Suara hembusan nafas Arumi terdengar sesaat sebelum gadis itu mulai berbicara.
"Emh ...!"
Bi Tun yang sedari tadi sudah menunggu penjelasan dari perempuan muda itu terlihat membenahi posisi duduknya bersiap untuk mendengarkan apapun yang akan keluar dari bibir mungil Arumi.
"Bi, sebenarnya-" Gadis itu menjeda kalimatnya sejenak. "Sebenarnya tadi Arumi diminta Pak Raka untuk membersihkan ruang kerjanya. Karena Pak Raka merasa ruangan itu kotor akibat kertas-kertas yang berserakan di sana."
Ya, Arumi memilih berbohong karena tidak mungkin baginya untuk berterus terang kepada wanita paruh baya itu mengenai kejadian satu bulan yang lalu. Karena itulah alasan satu-satunya yang membuatnya berada di dalam ruang kerja sang majikan beberapa waktu lalu.
Namun gestur dan gelagat yang ditunjukan wanita paruh baya itu seakan mengatakan bahwa dirinya tidak percaya dengan penjelasan yang diberikan Arumi saat ini.
"Bibi tidak percaya sama Arum?" tanya Arumi berusaha memastikan.
"Dan mengenai kenapa Arum menangis tadi. Itu karena Arum tidak sengaja melihat foto keluarga pak Raka yang terlihat begitu harmonis. Arumi jadi teringat orang tua Arumi yang telah tiada makanya Arum menangis. Maaf kalau Arumi sudah membuat Bibi khawatir."
Hembusan nafas lega terdengar dari wanita bernama Tunima itu. Seakan ia telah menerima penjelasan Arumi dengan baik. Terlihat juga kelegaan di raut wajah keriputnya.
"Bibi percaya sama kamu, Rum. Tapi Bibi merasa aneh saja, kenapa pak Raka tidak meminta kepada pekerja yang biasa membersihkan ruang kerjanya."
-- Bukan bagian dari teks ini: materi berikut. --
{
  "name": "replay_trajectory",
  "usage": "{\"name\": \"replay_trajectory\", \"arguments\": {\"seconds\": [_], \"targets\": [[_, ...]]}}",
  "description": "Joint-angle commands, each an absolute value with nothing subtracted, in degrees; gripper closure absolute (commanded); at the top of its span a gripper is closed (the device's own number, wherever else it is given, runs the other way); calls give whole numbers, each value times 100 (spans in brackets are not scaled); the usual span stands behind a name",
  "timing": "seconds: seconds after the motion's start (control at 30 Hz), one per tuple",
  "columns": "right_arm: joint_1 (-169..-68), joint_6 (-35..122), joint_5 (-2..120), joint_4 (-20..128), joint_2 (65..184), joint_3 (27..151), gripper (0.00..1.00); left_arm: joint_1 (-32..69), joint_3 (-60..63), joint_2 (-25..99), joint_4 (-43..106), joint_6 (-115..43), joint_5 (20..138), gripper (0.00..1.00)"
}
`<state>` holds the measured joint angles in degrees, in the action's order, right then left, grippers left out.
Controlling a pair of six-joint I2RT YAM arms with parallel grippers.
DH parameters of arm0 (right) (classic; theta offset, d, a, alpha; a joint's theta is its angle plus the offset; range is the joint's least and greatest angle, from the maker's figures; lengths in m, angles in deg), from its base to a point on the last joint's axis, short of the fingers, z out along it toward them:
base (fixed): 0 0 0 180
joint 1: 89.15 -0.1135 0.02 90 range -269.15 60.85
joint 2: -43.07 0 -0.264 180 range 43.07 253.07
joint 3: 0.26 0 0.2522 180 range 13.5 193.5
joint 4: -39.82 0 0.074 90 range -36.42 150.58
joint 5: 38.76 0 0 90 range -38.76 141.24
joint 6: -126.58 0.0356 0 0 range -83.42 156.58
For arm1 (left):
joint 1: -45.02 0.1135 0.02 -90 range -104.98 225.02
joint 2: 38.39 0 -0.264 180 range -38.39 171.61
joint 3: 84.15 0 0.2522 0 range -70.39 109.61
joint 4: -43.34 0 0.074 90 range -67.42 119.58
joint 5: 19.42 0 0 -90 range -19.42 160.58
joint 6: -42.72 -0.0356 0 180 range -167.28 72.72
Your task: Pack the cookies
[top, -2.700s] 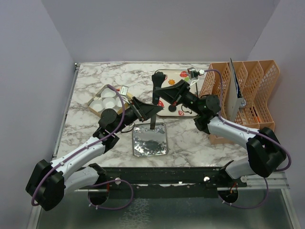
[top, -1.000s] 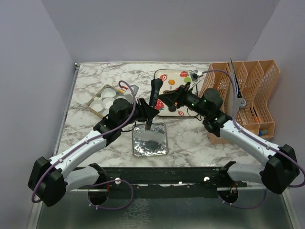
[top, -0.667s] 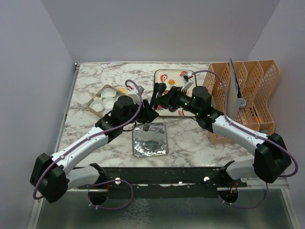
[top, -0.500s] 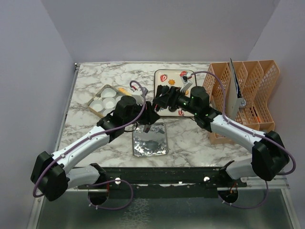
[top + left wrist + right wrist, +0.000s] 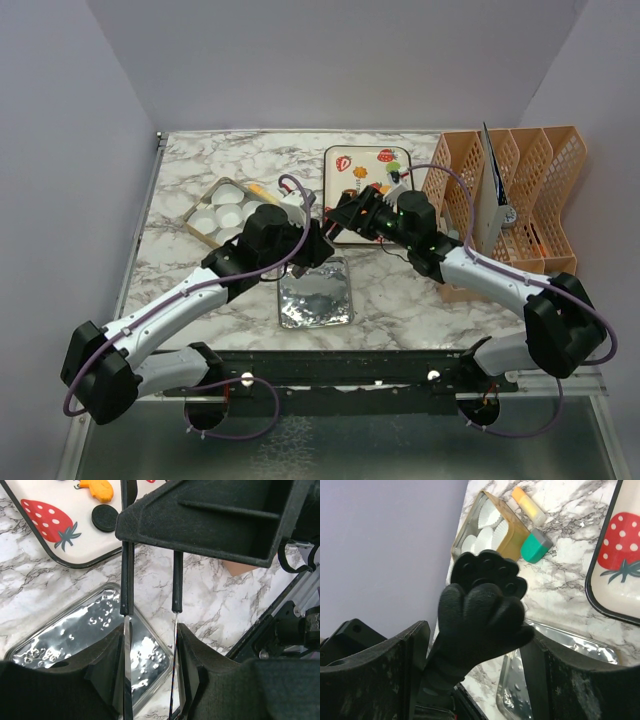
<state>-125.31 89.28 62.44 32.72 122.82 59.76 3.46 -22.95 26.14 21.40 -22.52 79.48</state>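
Observation:
An orange cookie (image 5: 100, 488) and a black round cookie (image 5: 105, 517) lie on the white strawberry tray (image 5: 30, 495); in the top view small cookies (image 5: 362, 173) show on that tray (image 5: 340, 158). My left gripper (image 5: 150, 640) is shut on the two thin metal arms of black tongs (image 5: 126, 595), above the foil tray (image 5: 65, 635). The tongs' black paw-shaped head (image 5: 482, 605) stands between the fingers of my right gripper (image 5: 477, 635), which is open, with a gap at its left finger. The two grippers (image 5: 305, 250) (image 5: 340, 215) meet above the foil tray (image 5: 315, 300).
A cardboard box of white paper cups (image 5: 225, 210) sits at the left, with an orange stick (image 5: 530, 505) and a teal piece (image 5: 536, 547) beside it. An orange file rack (image 5: 520, 200) stands at the right edge. The right gripper's body fills the upper left wrist view.
Both arms closed in on each other and sank over the foil tray. The upright tongs dropped out of sight between them, and the right jaws widened a little.

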Motion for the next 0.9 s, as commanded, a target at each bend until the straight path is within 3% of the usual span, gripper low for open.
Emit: {"name": "replay_trajectory", "arguments": {"seconds": [0.0, 0.23, 0.43, 0.87], "targets": [[-12527, 9283, 6022, 3227, 12295, 5785, 26, 314, -2190, 2347, 2291, -2396, 7621, 57], [-12527, 9401, 6175, 3036, 12226, 5692, 25, 314, -2256, 2340, 2376, -2364, 7506, 57], [-12527, 8813, 5871, 3135, 11640, 5659, 19, 310, -2088, 2483, 1919, -2375, 7104, 58], [-12527, 6489, 3769, 5321, 9274, 5649, 2, 314, -1283, 3241, 529, -2526, 6545, 57]]}}
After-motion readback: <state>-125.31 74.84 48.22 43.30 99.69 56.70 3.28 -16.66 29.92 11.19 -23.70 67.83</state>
"Karena tadi tidak ada orang lain selain Arumi, Bi. Jadi pak Raka nyuruh Arum yang mengerjakannya," jelas Arumi agar lebih meyakinkan.
"Oalah, sekarang Bibi lega Rum. Setelah dengar penjelasanmu tadi. Tapi kamu ingat ya Nduk, jangan sekali-kali masuk ke dalam ruangan itu lagi tanpa persetujuan pemiliknya. Kamu sendiri tahu kan Rum bagaimana karakter majikan kita selama ini?"
"Iya Bi, Arum mengerti. Arum juga tidak akan berani masuk ke ruangan itu kalo nggak disuruh. Jangan kan masuk, mendekat aja Arum takut, Bi."
"Bagus kalau begitu, Nduk. Bibi cuma tidak mau kamu mendapat masalah."
"Iya Bi makasih telah baik dan perhatian selama ini sama Arum. Arum merasa punya orang tua lagi," ucap Arumi dengan mata yang sudah berkaca-kaca.
Arumi lantas beranjak dari duduknya dan berhambur memeluk wanita paruh baya itu. Ia meluapkan segala sakitnya dalam dekapan orang yang telah dianggapnya ibu itu.
Maafin Arumi Bi. Karena sudah berbohong, tapi Arumi tidak punya pilihan lain. Arumi tidak mau menyusahkan Bibi dengan masalah yang Arumi alami. Arumi juga tidak mau menghancurkan rumah tangga orang yang sudah berbaik hati memberi Arumi pekerjaan. Pak Raka benar aku harus sadar di mana posisi ku sebenarnya.
"Sudah-sudah kok jadi sedih-sedihan kayak gini sih kita. Oh ya Rum, gimana keadaan kamu? Kalo masih tidak enak badan biar Bibi yang antar kamu ke dokter," tawar wanita paruh baya itu sembari mengusap lembut punggung Arumi yang masih erat memeluknya.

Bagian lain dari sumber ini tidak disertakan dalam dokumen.